▶ _WORK ORDER_
The lines from the start of the data up to and including the one with "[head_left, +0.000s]" should be returned exactly, and nothing else.
________
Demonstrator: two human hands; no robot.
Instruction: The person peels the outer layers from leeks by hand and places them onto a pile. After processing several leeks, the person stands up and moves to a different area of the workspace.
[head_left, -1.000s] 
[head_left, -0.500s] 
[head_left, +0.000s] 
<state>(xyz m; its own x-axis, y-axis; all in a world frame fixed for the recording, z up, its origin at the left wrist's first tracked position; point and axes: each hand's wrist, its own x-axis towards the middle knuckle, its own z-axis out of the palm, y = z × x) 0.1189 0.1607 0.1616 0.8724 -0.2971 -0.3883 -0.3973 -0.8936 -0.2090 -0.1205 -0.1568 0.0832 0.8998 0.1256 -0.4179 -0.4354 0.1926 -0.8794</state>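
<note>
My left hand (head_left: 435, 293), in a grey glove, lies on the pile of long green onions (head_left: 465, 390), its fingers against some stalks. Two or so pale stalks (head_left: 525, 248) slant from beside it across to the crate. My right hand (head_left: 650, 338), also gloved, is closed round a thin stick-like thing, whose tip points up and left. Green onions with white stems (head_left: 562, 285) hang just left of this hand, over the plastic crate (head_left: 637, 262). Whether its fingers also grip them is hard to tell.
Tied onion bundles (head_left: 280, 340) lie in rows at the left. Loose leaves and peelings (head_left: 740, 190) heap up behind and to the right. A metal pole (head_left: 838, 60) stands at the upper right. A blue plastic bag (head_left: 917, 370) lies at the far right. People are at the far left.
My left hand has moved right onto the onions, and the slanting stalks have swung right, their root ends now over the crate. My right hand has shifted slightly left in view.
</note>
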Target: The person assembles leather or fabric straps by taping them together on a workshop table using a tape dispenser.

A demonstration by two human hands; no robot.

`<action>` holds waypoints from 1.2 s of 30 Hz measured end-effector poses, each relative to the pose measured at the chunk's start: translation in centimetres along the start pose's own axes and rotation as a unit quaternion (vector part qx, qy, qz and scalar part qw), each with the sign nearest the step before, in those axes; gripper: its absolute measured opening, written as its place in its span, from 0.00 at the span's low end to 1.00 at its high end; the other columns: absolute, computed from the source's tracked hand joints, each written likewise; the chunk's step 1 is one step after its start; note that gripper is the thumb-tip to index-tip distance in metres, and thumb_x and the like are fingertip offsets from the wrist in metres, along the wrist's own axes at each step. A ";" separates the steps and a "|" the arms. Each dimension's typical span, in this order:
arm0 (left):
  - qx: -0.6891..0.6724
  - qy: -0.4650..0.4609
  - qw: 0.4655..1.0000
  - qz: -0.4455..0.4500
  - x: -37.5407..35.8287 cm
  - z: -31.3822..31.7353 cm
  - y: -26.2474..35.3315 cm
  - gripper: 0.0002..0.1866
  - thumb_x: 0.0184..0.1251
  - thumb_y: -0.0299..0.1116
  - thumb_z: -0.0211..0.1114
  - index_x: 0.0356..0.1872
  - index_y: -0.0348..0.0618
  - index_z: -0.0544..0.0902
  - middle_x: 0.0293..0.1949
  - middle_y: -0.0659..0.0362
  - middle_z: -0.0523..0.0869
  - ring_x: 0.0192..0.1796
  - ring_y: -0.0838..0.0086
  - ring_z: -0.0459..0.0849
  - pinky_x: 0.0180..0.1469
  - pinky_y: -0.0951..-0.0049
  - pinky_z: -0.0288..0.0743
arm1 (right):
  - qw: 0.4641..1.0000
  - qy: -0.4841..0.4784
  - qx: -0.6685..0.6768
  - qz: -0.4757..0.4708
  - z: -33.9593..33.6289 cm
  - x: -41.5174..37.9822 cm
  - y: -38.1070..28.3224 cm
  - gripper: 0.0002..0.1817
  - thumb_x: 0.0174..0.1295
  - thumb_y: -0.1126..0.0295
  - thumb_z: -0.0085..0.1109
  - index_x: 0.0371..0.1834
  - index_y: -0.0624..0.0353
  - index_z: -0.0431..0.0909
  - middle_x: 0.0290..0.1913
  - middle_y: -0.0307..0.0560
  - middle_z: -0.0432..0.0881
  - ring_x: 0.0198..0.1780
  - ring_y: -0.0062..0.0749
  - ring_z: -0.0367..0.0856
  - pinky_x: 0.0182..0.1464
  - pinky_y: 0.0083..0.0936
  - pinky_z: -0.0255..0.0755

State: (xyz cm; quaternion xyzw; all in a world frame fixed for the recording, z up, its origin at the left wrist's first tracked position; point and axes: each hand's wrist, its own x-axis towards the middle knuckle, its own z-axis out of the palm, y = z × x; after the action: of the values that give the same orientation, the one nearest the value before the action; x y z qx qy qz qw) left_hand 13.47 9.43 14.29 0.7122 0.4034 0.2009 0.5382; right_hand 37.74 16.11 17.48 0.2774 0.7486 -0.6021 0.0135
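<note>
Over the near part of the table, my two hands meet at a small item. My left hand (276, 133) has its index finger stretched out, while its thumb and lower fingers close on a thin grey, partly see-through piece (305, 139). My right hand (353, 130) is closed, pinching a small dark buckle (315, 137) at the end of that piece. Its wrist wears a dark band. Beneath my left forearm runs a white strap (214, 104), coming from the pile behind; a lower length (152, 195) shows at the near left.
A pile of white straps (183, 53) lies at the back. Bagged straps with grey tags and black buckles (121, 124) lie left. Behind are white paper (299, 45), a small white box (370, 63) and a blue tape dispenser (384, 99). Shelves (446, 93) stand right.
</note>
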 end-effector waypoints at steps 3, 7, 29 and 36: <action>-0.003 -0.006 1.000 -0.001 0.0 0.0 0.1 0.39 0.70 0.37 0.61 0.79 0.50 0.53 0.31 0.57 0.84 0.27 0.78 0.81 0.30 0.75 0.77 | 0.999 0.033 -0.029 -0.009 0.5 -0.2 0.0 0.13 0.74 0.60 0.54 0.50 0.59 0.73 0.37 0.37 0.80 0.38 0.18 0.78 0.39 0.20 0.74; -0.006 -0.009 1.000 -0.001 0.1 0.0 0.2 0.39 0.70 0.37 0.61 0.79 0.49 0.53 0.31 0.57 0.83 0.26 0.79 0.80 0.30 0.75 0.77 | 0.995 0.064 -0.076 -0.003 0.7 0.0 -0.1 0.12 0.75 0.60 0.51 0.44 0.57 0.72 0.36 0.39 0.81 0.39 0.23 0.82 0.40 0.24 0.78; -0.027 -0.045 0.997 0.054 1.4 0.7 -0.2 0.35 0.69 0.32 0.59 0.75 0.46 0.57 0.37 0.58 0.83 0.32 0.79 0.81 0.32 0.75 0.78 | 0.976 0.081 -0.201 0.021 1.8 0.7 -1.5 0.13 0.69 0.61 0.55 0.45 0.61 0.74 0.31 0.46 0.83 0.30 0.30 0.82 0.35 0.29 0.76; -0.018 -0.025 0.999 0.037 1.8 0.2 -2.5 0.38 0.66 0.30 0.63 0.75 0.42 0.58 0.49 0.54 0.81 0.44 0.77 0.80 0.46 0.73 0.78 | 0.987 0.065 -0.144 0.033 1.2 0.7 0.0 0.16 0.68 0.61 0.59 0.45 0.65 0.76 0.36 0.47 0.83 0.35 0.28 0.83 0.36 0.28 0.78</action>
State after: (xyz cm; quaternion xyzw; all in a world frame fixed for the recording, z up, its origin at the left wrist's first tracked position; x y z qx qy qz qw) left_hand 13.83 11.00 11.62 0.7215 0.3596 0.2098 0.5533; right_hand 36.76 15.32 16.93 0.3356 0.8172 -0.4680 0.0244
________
▶ _WRITTEN RESPONSE_
Demonstrator: two human hands; no robot.
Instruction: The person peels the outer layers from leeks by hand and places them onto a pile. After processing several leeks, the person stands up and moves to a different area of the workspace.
[head_left, -1.000s] 
[head_left, -0.500s] 
[head_left, +0.000s] 

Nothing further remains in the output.